128 | 15689 | 14227 | 06565 | 14374 | 13352 | 49367 | 81982 | 87209 |
129 | 36759 | 58984 | 68288 | 22913 | 18638 | 54303 | 00795 | 08727 |
130 | 69051 | 64817 | 87174 | 09517 | 84534 | 06489 | 87201 | 97245 |
131 | 05007 | 16632 | 81194 | 14873 | 04197 | 85576 | 45195 | 96565 |
132 | 68732 | 55259 | 84292 | 08796 | 43165 | 93739 | 31685 | 97150 |
1. Give the name of the first individual selected: /WWQiBkkcIcSYWMjshVFX1Kmy/8=
2. Give the name of the second individual selected: xPRy5mZVLbRHNM3/ICr3GA==
Using a table of random digits is a higher-tech way to generate random numbers than picking individual names from a hat. Perhaps even easier is to use statistical software that allows you to generate a set of random numbers in a certain interval, or—better yet—to select a sample directly from the sampling frame. The table below shows the book club list from the Now Try This! example stored in column 1 as var1, and then a randomly selected sample of size 4 stored in column 2 as Sample(var1).
var1 | Sample(var1) |
---|---|
Ann | Ginny |
Barb | Jean |
Carolyn | Carolyn |
Elaine | Kitty |
Ginny | |
Jackie | |
Jean | |
Jill | |
Kitty | |
Linda | |
LouAnn | |
Martha |
If your sampling frame is already stored in a spreadsheet, this is a very nice way to select a sample.

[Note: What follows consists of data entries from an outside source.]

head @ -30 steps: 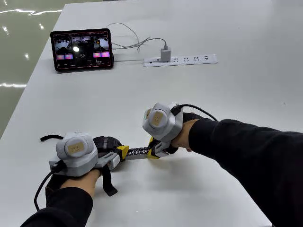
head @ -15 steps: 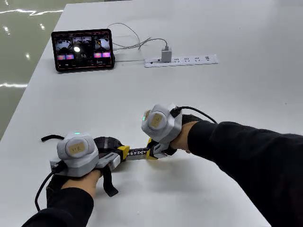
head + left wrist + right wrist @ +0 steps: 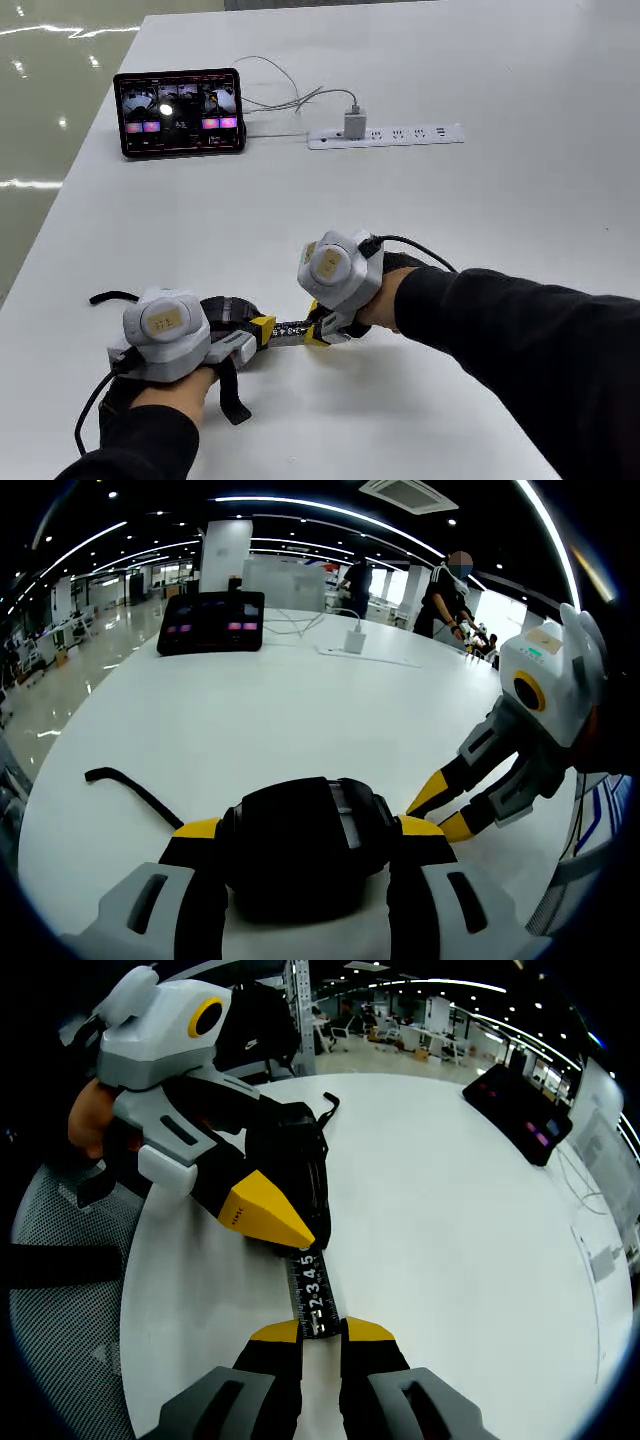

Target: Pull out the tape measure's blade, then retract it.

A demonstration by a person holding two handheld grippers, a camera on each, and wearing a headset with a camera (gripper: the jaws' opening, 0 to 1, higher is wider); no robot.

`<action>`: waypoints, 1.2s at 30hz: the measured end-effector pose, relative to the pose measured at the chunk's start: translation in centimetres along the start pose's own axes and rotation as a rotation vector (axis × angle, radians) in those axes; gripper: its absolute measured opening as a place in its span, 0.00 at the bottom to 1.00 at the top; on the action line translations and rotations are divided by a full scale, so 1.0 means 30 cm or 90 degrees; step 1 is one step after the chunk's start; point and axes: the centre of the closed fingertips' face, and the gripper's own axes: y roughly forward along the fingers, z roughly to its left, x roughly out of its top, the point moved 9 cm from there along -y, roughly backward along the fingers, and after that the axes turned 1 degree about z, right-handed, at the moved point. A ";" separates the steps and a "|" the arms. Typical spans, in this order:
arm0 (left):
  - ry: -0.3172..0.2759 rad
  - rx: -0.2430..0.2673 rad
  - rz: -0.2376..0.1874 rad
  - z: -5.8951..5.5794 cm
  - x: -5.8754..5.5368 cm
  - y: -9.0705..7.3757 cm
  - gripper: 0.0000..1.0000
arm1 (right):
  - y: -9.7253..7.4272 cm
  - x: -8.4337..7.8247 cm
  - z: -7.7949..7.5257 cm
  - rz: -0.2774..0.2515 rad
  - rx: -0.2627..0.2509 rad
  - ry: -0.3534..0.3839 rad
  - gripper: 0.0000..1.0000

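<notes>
The black tape measure (image 3: 226,309) lies on the white table (image 3: 400,220) near its front left. My left gripper (image 3: 250,334) is shut on its case (image 3: 300,840), which sits between the yellow-tipped jaws. A short stretch of black blade (image 3: 313,1288) with white numerals runs out of the case. My right gripper (image 3: 320,1332) is shut on the blade's end, close to the case. In the head view the right gripper (image 3: 315,332) sits just right of the left one, with the blade (image 3: 291,327) between them. The right gripper (image 3: 440,810) also enters the left gripper view from the right.
A tablet (image 3: 180,97) stands at the back left, with a white power strip (image 3: 385,134), a charger and cables beside it. The tape measure's black strap (image 3: 228,392) trails toward the front edge. The table's left edge (image 3: 60,200) drops to a glossy floor.
The right gripper has moved left toward the case, and the exposed blade between the two grippers has grown shorter. The left gripper has kept its hold.
</notes>
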 end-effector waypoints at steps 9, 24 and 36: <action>0.000 -0.001 0.000 0.001 0.000 0.001 0.60 | 0.009 0.016 0.000 -0.005 0.002 0.001 0.09; -0.001 0.000 -0.002 0.001 0.000 0.003 0.60 | 0.026 0.033 0.005 -0.011 0.005 0.006 0.09; -0.005 -0.001 -0.001 0.001 0.000 0.001 0.60 | 0.035 0.048 0.012 -0.026 0.008 0.012 0.10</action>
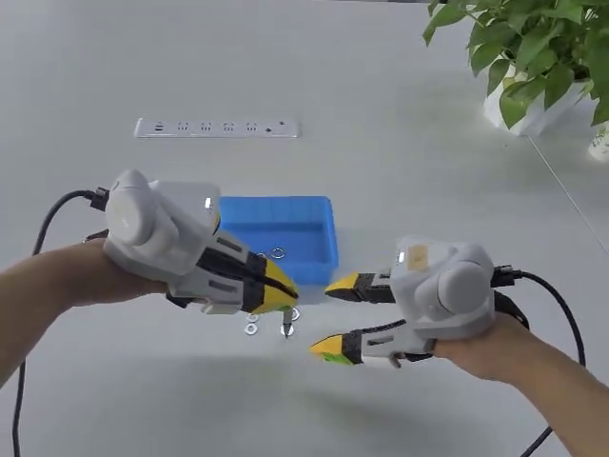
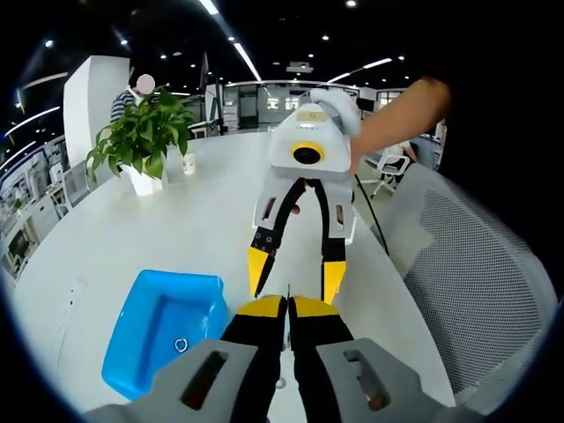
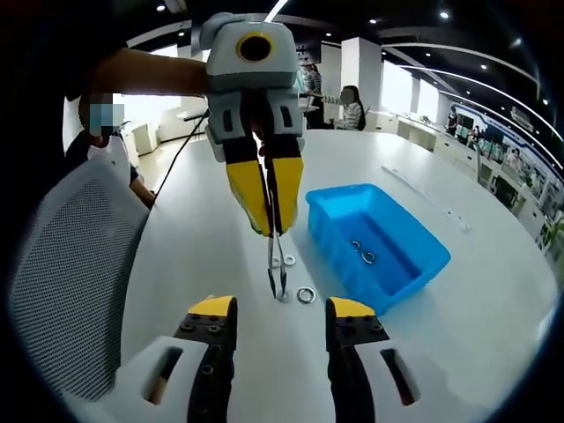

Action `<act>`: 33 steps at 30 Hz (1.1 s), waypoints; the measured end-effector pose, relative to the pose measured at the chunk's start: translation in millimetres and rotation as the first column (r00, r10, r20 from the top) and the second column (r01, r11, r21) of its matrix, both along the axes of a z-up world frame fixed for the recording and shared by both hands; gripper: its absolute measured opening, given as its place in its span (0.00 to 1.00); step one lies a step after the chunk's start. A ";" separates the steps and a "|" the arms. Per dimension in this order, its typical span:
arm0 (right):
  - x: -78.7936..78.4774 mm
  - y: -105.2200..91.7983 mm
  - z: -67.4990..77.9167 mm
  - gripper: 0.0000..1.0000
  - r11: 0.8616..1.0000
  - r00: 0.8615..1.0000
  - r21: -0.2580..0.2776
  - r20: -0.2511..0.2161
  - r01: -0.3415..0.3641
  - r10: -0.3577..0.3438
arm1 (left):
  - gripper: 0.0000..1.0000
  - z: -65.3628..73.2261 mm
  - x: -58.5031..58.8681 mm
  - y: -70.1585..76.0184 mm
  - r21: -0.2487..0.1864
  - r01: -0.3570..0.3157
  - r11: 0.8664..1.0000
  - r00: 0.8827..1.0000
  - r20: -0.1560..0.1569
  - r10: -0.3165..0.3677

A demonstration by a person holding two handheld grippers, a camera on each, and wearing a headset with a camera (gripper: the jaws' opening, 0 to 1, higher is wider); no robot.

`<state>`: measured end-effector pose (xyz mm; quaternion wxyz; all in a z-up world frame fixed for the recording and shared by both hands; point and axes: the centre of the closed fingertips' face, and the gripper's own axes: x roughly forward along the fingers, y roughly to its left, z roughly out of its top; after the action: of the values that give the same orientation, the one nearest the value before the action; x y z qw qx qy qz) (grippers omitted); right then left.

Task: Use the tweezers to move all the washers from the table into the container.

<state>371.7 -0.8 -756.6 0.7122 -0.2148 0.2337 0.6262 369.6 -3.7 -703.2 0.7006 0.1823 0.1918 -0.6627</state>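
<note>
Left tool clenched on tweezers, tips down among washers on surface; right tool released; blue container just beside holds two more.

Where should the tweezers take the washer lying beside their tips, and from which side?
Pinch the washer across its ring, one tweezers tip through the hole and one outside, coming down from above. It lies flat on the table, so its thin edge gives little to grab.

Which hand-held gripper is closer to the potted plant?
Right: the right hand-held gripper is on the potted plant's side; the left hand-held gripper lies farther, across from it.
</note>
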 end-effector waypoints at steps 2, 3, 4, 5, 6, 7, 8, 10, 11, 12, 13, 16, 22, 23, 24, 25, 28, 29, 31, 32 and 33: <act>-0.1 5.7 -2.3 0.37 1.000 1.000 -0.002 0.005 -0.019 0.019 | 0.05 -0.2 -0.9 -0.1 0.003 0.005 1.000 1.000 -0.002 -0.005; -0.4 8.1 -2.5 0.36 1.000 1.000 0.000 0.004 -0.027 0.027 | 0.05 -0.2 -0.8 -0.1 0.004 0.005 1.000 1.000 -0.002 -0.005; -0.3 11.6 -3.0 0.34 0.999 0.999 0.003 0.003 -0.037 0.037 | 0.05 -0.5 -0.9 0.2 0.006 0.006 1.000 1.000 -0.002 -0.006; 0.5 13.8 -3.9 0.33 0.999 0.999 0.004 0.005 -0.041 0.041 | 0.05 -0.5 -1.1 0.2 0.006 0.007 1.000 1.000 -0.003 -0.007; 1.1 17.1 -4.4 0.32 0.999 0.999 0.005 0.008 -0.049 0.049 | 0.05 -0.6 -1.2 0.3 0.008 0.008 1.000 1.000 -0.003 -0.008; 1.4 19.2 -4.5 0.29 0.999 0.999 0.005 0.011 -0.054 0.054 | 0.05 -0.7 -1.4 0.3 0.009 0.009 1.000 1.000 -0.003 -0.009; 2.5 22.0 -5.7 0.28 0.998 0.998 0.004 0.014 -0.059 0.059 | 0.05 -0.9 -1.4 0.4 0.010 0.010 1.000 1.000 -0.005 -0.010; 3.4 25.6 -7.1 0.25 0.998 0.998 0.005 0.015 -0.065 0.065 | 0.05 -1.1 -1.6 0.0 0.012 0.013 1.000 1.000 -0.005 -0.013; 3.5 28.0 -8.1 0.24 0.998 0.998 0.006 0.014 -0.069 0.069 | 0.05 -1.2 -1.4 -0.5 0.012 0.014 1.000 1.000 -0.007 -0.014; 4.3 29.3 -8.7 0.22 0.998 0.997 0.005 0.016 -0.070 0.070 | 0.05 -1.3 -1.3 -0.8 0.013 0.015 1.000 1.000 -0.007 -0.015; 4.7 30.3 -9.0 0.21 0.998 0.997 0.003 0.020 -0.071 0.070 | 0.05 -1.3 -1.1 -1.3 0.013 0.016 1.000 1.000 -0.007 -0.016; 5.9 33.1 -9.6 0.16 0.998 0.998 0.004 0.009 -0.067 0.067 | 0.05 -1.7 0.1 -2.8 0.013 0.015 1.000 1.000 -0.006 -0.015; 1.7 33.5 -14.6 0.10 0.997 0.997 -0.024 0.015 -0.077 0.077 | 0.05 -2.0 0.8 -6.4 0.007 0.013 1.000 1.000 -0.011 -0.012; 1.9 33.1 -14.5 0.10 0.997 0.997 -0.025 0.012 -0.073 0.073 | 0.05 -1.7 0.0 -7.4 0.011 0.017 1.000 1.000 -0.012 -0.017; 1.7 32.2 -15.2 0.10 0.997 0.998 -0.029 0.009 -0.067 0.067 | 0.05 -1.5 -0.2 -7.8 0.013 0.017 1.000 1.000 -0.013 -0.017; 1.7 32.8 -15.1 0.10 0.997 0.997 -0.029 0.018 -0.072 0.072 | 0.05 -1.5 -0.1 -7.9 0.014 0.016 1.000 1.000 -0.019 -0.016; 2.4 32.4 -16.4 0.09 0.997 0.998 -0.034 0.020 -0.064 0.065 | 0.05 -1.7 1.1 -7.4 0.018 0.005 1.000 1.000 -0.027 -0.004; 2.3 32.3 -16.0 0.09 0.997 0.998 -0.034 0.020 -0.063 0.064 | 0.06 -1.6 0.6 -7.6 0.021 0.004 1.000 1.000 -0.027 -0.004; 2.7 32.5 -16.0 0.09 0.997 0.998 -0.036 0.027 -0.063 0.064 | 0.06 -1.8 1.3 -6.8 0.029 -0.010 1.000 1.000 -0.029 0.011; 2.5 32.6 -15.9 0.08 0.997 0.998 -0.035 0.029 -0.063 0.064 | 0.06 -2.4 1.3 -5.3 0.032 -0.022 0.999 0.999 -0.043 0.024; 2.5 32.8 -16.0 0.08 0.998 0.998 -0.033 0.032 -0.061 0.062 | 0.06 -2.2 1.6 -4.7 0.034 -0.024 0.999 0.999 -0.040 0.026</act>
<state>374.2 32.0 -772.6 0.6927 -0.2434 0.2253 0.6404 371.2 -8.4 -705.4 0.7017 0.1783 0.2191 -0.6541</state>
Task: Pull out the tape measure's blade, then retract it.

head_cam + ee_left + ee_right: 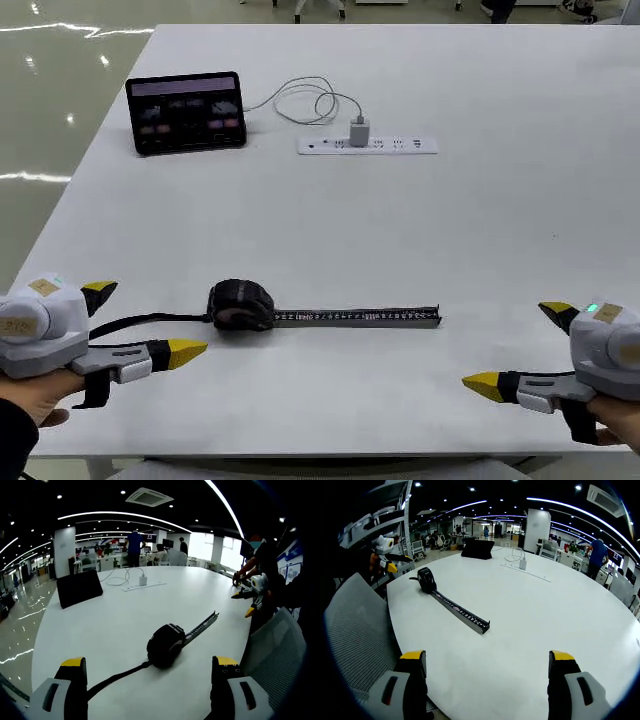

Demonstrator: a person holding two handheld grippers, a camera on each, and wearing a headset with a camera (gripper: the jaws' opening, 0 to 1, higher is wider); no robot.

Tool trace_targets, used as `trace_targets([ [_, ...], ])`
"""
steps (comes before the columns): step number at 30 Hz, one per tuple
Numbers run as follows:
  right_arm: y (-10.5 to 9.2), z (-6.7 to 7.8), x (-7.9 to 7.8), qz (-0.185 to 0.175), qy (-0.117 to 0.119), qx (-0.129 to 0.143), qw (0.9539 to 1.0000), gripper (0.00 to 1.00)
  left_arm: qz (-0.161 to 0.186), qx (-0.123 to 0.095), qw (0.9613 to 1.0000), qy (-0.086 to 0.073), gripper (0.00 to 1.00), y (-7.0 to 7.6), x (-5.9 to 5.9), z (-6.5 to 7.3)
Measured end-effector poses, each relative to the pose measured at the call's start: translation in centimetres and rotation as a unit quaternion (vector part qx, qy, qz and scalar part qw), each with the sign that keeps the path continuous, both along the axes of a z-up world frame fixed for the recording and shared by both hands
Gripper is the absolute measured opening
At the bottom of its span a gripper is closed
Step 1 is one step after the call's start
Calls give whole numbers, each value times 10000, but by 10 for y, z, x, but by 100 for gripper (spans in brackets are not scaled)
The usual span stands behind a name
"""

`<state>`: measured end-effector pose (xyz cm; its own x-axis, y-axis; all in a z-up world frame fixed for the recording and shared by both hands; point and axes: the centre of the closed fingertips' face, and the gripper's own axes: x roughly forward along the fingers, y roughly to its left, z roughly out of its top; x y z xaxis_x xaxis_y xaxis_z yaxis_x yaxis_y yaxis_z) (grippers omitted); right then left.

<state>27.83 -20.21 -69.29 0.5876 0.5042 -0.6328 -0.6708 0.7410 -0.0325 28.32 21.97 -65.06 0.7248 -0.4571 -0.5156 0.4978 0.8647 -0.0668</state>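
Left claw (148,320) and right claw (515,347) are being held wide open, empty; unbraced, case (240,305) risks being dragged by blade (360,318) retracting from 3 o'clock.

Nothing can be read for certain. The tape measure's blade (461,611) carries printed scale marks and figures along its length, all too small to make out. The tablet (187,110) standing on the desk (480,220) shows rows of coloured tiles with blurred captions. The power strip (368,146) bears faint marks that are illegible. A tan sticker (43,287) sits on the left gripper (145,320) and another sticker (607,313) on the right gripper (518,346); whatever they carry is unreadable.
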Motion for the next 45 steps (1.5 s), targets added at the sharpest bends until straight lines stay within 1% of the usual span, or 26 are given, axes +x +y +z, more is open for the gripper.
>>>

How random are the numbers generated by statistical software? Random enough for our purposes. Technically, the numbers obtained from most random number generators are called pseudo-random numbers, because they are obtained from a mathematical formula that has a certain starting value (called a seed). So if you have the formula and the seed, you can reproduce the selection of numbers. There are sources on the Internet that generate true random numbers; the website http://www.random.org has a true random number generator, and a nice discussion of randomness.
Any process used to select a simple random sample can also be applied to assigning individuals to treatment groups in experiments. Suppose that the book club discussed earlier decides that, instead of all reading the same book as they usually do, half of the club will read one book, and half another. The members decide to assign individuals to one of the two books at random. Since six members will read each book, we can choose an SRS of size 6 from the club, and assign them to the first book. The remaining six members would then read the second book.
This same method works regardless of the number of individuals involved in the experiment, or the number of treatments administered. If the individuals need to be randomized into more than two treatments, those to be given the first treatment are selected, and the process is repeated for assignment to additional treatments. In order to make the selection of subsequent groups easier, individuals already assigned to a treatment group should be removed from the sampling frame.
As we proceed through this course, we will see the critical role that simple random samples play in the types of inference we will study. Although we will not generally select the samples, it is important to understand how such selections are made.